For venture capitalist Vikram Upadhyaya, it is the value these unicorns will create in the long run that will sustain India’s growth story and give birth to more unicorns in the shortest time. “What is important to see is if these unicorns are just valuation creators or also value creators. If they are not able to build value for the ecosystem and the customer and not innovating continuously, they will fail.”
Krishna agrees. He feels that while a unicorn label is glamorous, the ultimate aim for any entrepreneur should be to create impact. “The reason to start a company should be solid and deep-rooted; the entrepreneur should feel passionate about the problem and the solution because that is what would take to sustain it in the long run.”

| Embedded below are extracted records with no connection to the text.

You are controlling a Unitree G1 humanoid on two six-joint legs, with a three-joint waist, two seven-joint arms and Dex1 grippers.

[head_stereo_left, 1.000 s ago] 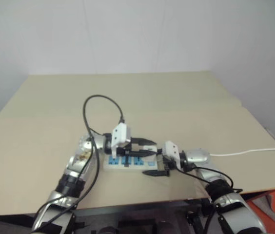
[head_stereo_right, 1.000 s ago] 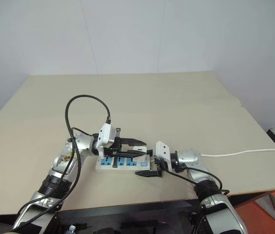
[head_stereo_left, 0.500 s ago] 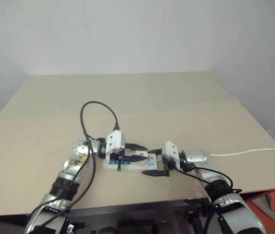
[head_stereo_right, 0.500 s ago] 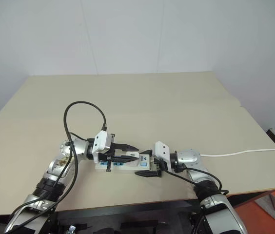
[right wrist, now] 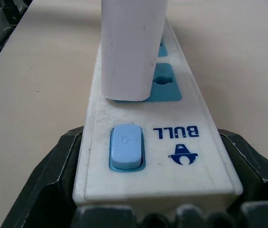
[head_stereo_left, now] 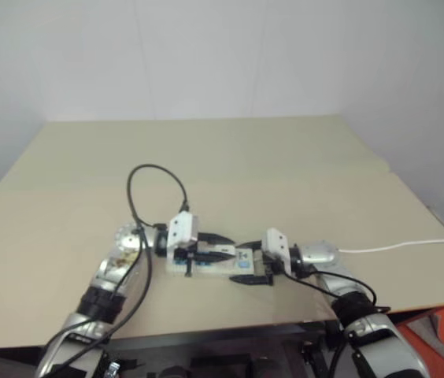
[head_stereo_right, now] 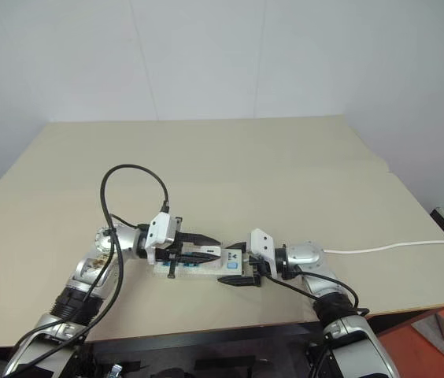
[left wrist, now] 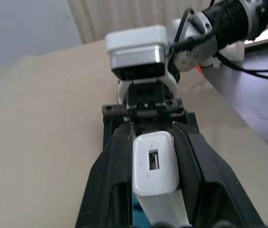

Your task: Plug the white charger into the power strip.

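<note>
A: What was the biggest thing there?
B: The surface (head_stereo_right: 285,157), a broad, flat, matte tan top, smooth and plain, with a seam running across it.

A: And on it?
B: Near the front edge lay the power strip (right wrist: 172,156), a long narrow bar of glossy white plastic with blue sockets in a row and a rounded pale-blue switch (right wrist: 126,146) at its right end. A thin white cord (head_stereo_right: 387,247) ran off to the right.

A: Who had hold of the strip?
B: The right hand (head_stereo_right: 236,273). Its black fingers (right wrist: 53,166) were closed against both sides of the switch end.

A: And the white charger?
B: The white charger (left wrist: 155,167), a smooth rounded block with a small rectangular port on its end face, stood upright with its base against the socket nearest the switch. The left hand (head_stereo_right: 206,246) was clamped on it, one matte black finger (left wrist: 112,171) pressed to each side.
</note>
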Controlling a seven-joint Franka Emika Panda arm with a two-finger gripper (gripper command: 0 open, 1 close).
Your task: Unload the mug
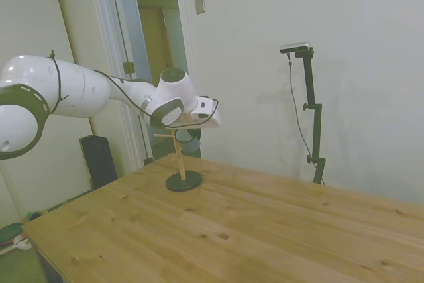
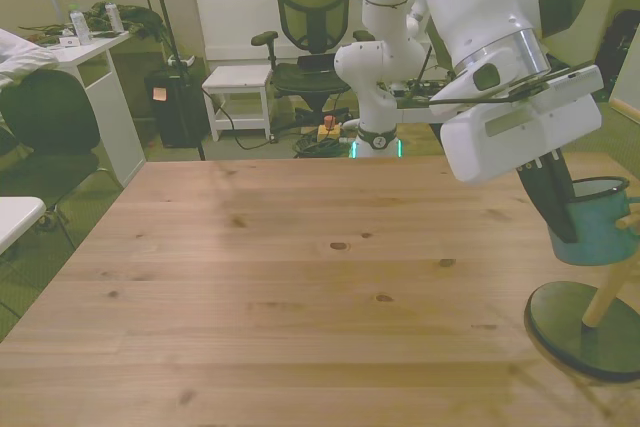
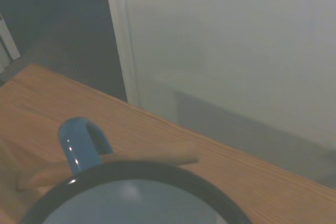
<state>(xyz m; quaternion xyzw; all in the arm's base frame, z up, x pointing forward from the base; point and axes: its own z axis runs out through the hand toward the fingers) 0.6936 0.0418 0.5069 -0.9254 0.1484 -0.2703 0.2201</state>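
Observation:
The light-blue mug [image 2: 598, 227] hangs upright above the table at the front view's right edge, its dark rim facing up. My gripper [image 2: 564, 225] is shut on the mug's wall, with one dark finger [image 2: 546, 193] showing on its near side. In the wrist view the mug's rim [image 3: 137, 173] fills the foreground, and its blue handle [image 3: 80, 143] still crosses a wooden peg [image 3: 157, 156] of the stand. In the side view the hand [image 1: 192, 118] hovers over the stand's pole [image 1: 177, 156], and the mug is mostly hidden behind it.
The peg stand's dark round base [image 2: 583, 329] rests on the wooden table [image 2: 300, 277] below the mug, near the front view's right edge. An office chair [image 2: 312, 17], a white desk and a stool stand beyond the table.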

With technology being the future, the decade ahead looks bright for India’s startup ecosystem. “I anticipate massive growth for the Indian digital economy. More startups will emerge, many will become unicorns, do IPOs and train the next generation of entrepreneurs who will repeat that cycle,” shares Sheth. “Of course, some companies will struggle or fail, funding may dry up and there will be phases, but overall, the signs are incredibly favourable. This is similar to what happened in China in the last couple of decades and in the US before that. Now, it’s India’s turn [to be] in the spotlight.”